Dementia study looks at Alzheimer’s disease in the brains of diverse populations
Leaders of UC Davis Health announced Thursday that the state of California has awarded its scientists and clinicians $8.8 million – or almost 42 percent – of a $21 million package earmarked for the study of Alzheimer’s disease.
UCD’s team plans to use the funding to study the role that racial disparities, diabetes, diet and infection can play in the disease, said Charles DeCarli, a professor in the UCD Medical School’s neurology department and the director of the UC Davis Alzheimer’s Disease Center.
“As our population ages, devastating disorders such as Alzheimer’s disease and other causes of dementia are increasingly common,” DeCarli said. “Not only do these diseases have severe consequences for those affected, but they have substantial added burden to their caregivers.”
David K. Johnson, director of the UC Davis Alzheimer’s Disease Center in the East Bay, received the largest of the grants: $4.9 million. He said he will use it to address what he describes as an epidemic among older African Americans who are at the greatest risk for cognitive decline and development of Alzheimer’s disease.
As The Bee reported in mid-March, UC Davis researchers published a study they had done of brain tissue from 423 Americans of Latino, African and non-Hispanic white descent. It showed startling variations in the causes of dementia by race and ethnicity.
Among blacks whose brains were studied, 37 percent of them had markers for both Alzheimer’s disease and cerebrovascular-related dementia, 43 percent had pure Alzheimer’s disease, and 11 percent showed signs of only cerebrovascular-related damage. Scientists are seeing that many cases of dementia are linked to vascular damage, a risk can may be reduce with changes in lifestyle, dietary habits and early diagnosis and monitoring of hypertension and type 2 diabetes.

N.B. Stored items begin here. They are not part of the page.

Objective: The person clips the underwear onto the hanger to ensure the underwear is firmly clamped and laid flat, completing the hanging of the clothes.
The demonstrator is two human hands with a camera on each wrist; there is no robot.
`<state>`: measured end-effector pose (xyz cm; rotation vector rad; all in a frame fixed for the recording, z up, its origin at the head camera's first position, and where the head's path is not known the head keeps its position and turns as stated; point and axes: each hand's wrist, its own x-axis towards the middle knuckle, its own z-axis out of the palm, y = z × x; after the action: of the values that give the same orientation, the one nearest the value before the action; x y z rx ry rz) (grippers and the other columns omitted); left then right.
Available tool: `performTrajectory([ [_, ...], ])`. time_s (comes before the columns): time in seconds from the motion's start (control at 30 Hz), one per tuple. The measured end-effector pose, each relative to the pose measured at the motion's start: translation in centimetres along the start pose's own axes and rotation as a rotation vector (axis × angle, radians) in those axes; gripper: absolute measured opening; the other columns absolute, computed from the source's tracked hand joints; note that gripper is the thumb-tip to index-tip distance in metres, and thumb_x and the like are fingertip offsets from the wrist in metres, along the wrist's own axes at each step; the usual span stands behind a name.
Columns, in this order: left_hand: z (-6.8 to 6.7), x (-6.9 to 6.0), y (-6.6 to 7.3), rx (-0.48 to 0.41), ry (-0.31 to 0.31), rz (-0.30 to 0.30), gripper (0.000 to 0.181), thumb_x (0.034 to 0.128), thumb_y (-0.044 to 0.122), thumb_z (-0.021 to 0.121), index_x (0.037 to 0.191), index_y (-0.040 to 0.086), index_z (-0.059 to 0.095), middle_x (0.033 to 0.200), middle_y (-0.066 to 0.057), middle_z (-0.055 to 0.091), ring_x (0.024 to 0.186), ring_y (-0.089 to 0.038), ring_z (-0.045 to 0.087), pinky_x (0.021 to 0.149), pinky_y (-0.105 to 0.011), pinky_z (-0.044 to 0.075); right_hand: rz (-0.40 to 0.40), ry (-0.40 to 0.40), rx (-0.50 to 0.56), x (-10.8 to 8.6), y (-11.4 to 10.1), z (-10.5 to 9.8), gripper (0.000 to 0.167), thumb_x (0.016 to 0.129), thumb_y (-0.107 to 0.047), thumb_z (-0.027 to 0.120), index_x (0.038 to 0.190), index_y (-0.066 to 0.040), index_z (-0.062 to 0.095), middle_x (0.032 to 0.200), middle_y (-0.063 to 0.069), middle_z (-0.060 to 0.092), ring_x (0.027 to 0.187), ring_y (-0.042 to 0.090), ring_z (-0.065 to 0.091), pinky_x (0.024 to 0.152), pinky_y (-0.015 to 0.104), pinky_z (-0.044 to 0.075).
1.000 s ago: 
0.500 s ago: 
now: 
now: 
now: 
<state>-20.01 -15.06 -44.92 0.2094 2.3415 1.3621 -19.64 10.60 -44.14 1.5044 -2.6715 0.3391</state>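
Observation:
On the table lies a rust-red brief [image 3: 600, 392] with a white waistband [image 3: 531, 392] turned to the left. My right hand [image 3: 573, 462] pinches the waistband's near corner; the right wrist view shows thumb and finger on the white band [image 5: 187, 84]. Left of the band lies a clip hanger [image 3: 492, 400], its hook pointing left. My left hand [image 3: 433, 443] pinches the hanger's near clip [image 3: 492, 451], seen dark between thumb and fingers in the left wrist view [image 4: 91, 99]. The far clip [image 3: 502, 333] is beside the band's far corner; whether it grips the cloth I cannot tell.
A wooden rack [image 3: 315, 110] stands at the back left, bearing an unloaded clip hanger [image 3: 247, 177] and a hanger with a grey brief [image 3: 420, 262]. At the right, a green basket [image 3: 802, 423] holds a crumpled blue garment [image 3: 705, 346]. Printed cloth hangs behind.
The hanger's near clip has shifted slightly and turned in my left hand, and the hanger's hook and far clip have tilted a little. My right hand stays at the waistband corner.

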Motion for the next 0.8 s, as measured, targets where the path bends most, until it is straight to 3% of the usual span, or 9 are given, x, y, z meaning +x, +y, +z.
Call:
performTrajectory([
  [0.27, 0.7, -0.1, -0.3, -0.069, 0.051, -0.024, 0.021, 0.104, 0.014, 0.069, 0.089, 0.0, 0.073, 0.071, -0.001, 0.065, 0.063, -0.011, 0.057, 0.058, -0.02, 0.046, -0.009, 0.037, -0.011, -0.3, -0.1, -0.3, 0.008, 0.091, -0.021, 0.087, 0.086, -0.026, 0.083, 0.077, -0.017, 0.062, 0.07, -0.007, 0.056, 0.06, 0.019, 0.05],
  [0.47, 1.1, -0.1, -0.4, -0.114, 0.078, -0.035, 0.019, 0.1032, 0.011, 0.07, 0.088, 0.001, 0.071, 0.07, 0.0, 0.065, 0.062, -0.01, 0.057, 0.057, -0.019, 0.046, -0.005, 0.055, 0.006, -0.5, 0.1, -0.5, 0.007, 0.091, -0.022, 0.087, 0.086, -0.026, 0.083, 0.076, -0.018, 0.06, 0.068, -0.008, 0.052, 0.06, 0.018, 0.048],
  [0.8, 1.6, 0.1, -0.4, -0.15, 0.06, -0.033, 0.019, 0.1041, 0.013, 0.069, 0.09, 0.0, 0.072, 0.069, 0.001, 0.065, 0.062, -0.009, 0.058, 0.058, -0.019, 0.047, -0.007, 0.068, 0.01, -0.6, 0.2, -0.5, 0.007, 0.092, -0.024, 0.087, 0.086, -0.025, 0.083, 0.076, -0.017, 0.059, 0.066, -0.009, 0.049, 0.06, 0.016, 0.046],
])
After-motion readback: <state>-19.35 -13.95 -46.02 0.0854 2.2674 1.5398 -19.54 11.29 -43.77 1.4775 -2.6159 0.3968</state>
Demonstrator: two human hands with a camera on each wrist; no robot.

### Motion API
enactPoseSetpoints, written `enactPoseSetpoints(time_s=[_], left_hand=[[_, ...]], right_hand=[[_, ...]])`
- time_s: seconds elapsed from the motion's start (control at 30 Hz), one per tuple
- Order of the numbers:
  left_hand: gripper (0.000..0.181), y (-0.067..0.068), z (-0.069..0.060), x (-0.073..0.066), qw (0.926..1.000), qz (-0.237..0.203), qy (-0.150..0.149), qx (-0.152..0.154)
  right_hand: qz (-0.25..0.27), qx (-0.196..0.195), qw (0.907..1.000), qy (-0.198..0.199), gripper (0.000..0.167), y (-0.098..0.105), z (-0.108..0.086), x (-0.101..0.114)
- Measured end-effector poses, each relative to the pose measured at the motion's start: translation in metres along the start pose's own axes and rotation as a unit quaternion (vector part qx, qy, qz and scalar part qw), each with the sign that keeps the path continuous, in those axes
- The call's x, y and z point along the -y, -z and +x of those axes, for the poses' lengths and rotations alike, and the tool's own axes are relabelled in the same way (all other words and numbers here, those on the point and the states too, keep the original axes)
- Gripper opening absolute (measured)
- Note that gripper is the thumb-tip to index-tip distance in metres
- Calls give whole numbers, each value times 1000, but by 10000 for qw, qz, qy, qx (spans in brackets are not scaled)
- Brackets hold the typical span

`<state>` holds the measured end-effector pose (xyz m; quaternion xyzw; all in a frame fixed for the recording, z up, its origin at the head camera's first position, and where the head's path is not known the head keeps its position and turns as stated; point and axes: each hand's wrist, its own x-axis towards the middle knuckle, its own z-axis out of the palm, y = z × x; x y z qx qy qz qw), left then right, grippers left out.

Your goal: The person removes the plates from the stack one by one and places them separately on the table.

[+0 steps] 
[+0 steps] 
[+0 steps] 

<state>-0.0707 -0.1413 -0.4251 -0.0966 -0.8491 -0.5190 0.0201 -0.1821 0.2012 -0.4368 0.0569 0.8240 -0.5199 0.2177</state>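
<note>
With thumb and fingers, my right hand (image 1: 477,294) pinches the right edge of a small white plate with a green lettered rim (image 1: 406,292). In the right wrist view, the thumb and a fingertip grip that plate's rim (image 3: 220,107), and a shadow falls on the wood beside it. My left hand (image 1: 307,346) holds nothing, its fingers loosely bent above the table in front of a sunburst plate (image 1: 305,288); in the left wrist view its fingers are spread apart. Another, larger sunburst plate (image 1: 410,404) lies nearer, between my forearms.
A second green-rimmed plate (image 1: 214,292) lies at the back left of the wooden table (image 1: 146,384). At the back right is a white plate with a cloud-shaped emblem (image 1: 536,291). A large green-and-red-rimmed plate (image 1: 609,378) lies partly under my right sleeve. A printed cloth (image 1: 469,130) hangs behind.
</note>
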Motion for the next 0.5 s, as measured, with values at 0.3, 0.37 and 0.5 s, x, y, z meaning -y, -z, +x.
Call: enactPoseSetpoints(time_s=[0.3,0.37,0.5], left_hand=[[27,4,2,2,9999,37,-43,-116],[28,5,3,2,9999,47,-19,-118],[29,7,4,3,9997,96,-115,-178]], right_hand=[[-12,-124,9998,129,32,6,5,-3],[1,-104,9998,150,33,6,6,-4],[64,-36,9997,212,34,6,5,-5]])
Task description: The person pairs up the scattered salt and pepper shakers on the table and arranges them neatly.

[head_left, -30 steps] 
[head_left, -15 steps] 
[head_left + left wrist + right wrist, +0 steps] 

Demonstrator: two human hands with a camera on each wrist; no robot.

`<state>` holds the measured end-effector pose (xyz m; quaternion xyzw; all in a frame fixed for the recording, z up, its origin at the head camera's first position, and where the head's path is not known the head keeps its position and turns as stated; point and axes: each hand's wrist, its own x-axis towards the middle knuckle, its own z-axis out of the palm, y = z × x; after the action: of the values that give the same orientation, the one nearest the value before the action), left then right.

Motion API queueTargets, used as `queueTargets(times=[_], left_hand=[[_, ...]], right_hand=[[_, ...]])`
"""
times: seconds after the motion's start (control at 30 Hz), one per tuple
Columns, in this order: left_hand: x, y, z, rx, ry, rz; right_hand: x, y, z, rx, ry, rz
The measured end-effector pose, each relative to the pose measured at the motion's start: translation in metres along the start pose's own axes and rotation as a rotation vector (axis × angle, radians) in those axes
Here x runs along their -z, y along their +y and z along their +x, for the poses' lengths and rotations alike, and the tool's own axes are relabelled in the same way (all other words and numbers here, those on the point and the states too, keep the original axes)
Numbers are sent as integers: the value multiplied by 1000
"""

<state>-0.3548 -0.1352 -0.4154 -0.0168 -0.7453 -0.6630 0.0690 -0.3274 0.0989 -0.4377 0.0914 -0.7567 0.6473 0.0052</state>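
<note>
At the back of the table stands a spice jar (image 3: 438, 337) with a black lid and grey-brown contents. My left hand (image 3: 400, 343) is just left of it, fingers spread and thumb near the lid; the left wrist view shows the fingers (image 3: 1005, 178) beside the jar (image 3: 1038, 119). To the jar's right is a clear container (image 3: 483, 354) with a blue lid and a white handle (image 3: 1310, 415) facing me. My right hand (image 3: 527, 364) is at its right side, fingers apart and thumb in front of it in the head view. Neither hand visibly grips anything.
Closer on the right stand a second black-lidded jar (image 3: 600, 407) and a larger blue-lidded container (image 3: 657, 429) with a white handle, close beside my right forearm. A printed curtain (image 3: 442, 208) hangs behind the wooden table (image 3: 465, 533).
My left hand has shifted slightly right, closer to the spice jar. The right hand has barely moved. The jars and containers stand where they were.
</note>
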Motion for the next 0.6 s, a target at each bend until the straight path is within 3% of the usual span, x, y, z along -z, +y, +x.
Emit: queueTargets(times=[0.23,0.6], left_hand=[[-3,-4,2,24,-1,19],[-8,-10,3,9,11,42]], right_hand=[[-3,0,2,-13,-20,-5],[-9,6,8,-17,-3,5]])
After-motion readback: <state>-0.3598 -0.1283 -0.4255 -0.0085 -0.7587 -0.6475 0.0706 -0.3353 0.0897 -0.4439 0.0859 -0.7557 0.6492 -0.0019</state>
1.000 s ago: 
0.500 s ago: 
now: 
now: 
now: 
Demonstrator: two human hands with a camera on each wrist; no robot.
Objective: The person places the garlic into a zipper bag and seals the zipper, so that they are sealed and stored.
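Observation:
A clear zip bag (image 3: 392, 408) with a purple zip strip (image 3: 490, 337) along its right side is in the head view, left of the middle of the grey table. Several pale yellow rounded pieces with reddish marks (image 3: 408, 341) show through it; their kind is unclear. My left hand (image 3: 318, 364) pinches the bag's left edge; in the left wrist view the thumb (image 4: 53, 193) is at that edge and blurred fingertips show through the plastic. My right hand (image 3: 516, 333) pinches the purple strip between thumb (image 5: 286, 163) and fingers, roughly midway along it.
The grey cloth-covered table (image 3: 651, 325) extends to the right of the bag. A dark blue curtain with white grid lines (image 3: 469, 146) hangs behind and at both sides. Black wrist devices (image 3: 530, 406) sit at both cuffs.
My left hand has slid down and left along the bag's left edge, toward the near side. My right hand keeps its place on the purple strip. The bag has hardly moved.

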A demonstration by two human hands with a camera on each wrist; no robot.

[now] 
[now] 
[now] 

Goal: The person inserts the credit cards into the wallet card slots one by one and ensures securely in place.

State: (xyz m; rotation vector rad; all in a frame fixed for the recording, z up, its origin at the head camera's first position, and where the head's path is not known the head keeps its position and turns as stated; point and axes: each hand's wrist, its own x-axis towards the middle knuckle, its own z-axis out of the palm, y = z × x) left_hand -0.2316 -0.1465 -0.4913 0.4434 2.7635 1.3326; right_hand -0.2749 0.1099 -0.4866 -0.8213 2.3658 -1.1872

Johnson said the grant will help expand the clinical services of the East Bay center to include delivery and testing of a lifestyle intervention – diet, exercise and a combination of both – to treat older adults with strong risk factors for type 2 diabetes and associated cognitive decline.
“We are looking at fitness vs. diet and seeing if one is better than the other for specific people,” he said. “There are reasons to think that blacks and whites might respond differently to the different parts of the diabetes program. Finding the answers would allow us to tailor interventions to meet the specific needs of our patients better.”
Other clinicians and researchers at UC Davis, led by Thomas Jue, Yu-Jui Yvonne Wan and Xinhua Zhan, will look at the role that probiotics, obesity, gut problems, diabetes and bacterial infections play in improving cognition and reducing brain inflammation.